Task to complete:
For the entries below, print exactly the lines between the line holding "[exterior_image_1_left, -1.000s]" and the line holding "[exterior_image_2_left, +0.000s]", inclusive, and nothing else.

*** Opening Excerpted data ***

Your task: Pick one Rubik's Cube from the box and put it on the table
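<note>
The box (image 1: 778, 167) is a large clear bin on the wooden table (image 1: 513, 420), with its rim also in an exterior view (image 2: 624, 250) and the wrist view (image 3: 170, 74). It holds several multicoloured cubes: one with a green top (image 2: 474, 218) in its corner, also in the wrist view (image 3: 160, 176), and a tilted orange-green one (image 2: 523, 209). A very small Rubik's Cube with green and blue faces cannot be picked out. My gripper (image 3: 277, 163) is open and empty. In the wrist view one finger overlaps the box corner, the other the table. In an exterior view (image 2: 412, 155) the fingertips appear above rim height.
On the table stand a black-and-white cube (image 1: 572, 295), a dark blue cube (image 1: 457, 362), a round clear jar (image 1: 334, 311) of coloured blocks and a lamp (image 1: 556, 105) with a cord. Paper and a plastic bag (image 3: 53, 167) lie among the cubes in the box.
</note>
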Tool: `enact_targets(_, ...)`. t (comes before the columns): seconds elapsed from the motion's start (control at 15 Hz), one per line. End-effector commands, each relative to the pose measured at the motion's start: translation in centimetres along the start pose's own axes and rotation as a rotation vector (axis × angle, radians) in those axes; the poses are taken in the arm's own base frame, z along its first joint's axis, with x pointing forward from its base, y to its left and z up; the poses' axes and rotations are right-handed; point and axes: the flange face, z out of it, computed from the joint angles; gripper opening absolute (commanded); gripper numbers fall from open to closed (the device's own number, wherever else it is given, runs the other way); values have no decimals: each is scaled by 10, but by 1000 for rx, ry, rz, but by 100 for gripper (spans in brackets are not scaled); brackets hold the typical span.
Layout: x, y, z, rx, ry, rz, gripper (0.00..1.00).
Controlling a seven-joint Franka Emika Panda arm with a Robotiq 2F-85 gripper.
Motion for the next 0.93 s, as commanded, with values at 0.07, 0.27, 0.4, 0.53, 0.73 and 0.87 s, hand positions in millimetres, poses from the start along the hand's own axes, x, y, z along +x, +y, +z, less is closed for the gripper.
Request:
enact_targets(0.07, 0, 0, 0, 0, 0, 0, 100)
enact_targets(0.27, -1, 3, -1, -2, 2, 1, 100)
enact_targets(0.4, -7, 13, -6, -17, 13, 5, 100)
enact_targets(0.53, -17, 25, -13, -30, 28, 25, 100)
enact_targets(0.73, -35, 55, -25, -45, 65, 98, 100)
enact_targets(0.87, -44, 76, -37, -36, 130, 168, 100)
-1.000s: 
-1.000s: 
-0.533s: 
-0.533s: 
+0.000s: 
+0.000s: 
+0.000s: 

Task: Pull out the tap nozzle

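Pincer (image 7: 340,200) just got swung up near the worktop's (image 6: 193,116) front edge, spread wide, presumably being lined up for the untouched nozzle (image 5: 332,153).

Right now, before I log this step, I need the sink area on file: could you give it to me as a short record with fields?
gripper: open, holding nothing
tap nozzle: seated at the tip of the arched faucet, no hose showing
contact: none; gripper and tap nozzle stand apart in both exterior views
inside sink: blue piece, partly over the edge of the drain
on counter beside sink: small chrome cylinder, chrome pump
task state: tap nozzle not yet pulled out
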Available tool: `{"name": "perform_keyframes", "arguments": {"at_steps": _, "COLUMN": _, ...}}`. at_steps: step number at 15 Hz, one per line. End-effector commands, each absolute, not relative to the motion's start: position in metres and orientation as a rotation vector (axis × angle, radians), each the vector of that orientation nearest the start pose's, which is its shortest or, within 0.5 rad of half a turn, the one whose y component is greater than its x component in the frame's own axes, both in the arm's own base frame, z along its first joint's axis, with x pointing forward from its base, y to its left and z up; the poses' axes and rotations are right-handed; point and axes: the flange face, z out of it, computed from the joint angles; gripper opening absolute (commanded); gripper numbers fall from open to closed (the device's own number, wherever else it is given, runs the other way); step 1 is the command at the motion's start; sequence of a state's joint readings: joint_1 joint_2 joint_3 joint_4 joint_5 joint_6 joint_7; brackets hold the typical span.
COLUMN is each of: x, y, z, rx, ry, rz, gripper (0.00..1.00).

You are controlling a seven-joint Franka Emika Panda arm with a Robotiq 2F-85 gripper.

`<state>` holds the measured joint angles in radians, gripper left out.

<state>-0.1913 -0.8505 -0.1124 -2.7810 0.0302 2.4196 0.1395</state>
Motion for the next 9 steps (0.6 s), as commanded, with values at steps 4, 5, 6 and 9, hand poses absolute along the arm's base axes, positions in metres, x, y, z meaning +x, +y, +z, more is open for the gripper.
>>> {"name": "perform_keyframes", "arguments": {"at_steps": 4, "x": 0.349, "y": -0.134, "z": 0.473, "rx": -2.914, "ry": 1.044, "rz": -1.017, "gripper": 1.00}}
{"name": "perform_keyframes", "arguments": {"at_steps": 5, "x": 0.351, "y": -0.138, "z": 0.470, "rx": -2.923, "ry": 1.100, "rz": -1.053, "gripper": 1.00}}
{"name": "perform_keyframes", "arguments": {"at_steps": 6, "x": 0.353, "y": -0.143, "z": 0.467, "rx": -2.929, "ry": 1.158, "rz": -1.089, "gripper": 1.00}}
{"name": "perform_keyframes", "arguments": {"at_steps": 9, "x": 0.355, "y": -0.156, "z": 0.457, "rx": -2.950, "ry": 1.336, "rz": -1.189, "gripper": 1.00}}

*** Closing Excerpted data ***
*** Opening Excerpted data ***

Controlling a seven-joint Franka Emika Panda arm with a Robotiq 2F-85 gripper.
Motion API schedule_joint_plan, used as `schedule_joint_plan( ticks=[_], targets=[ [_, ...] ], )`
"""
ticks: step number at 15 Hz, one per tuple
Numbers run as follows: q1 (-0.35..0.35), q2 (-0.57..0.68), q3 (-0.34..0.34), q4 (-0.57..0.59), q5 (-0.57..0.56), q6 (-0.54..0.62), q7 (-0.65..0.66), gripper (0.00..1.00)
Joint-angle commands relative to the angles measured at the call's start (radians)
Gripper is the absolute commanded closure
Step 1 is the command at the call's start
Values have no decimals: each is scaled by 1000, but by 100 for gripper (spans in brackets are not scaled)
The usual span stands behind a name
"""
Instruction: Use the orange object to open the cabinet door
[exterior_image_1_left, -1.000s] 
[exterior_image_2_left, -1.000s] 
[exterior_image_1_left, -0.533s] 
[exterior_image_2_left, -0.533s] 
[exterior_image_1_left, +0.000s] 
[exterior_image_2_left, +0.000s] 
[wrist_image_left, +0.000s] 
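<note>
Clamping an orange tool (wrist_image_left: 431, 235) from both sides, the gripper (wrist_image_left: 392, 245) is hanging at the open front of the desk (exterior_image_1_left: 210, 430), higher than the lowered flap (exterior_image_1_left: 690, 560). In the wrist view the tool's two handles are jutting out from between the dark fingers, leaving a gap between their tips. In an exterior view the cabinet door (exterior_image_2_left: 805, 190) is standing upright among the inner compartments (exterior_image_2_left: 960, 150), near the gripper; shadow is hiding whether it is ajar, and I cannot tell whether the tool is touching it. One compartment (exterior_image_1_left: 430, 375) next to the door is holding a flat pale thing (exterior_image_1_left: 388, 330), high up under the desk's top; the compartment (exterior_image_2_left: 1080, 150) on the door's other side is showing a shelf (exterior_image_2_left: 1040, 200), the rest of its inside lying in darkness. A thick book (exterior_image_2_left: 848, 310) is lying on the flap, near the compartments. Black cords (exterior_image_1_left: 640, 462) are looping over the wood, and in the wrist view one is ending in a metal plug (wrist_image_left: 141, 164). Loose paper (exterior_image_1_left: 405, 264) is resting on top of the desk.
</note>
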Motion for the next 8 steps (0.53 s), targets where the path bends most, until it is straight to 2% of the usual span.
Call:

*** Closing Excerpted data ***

Problem solution:
[exterior_image_1_left, -1.000s] 
[exterior_image_2_left, -1.000s] 
[exterior_image_1_left, -0.533s] 
[exterior_image_2_left, -0.533s] 
[exterior_image_1_left, +0.000s] 
[exterior_image_2_left, +0.000s] 

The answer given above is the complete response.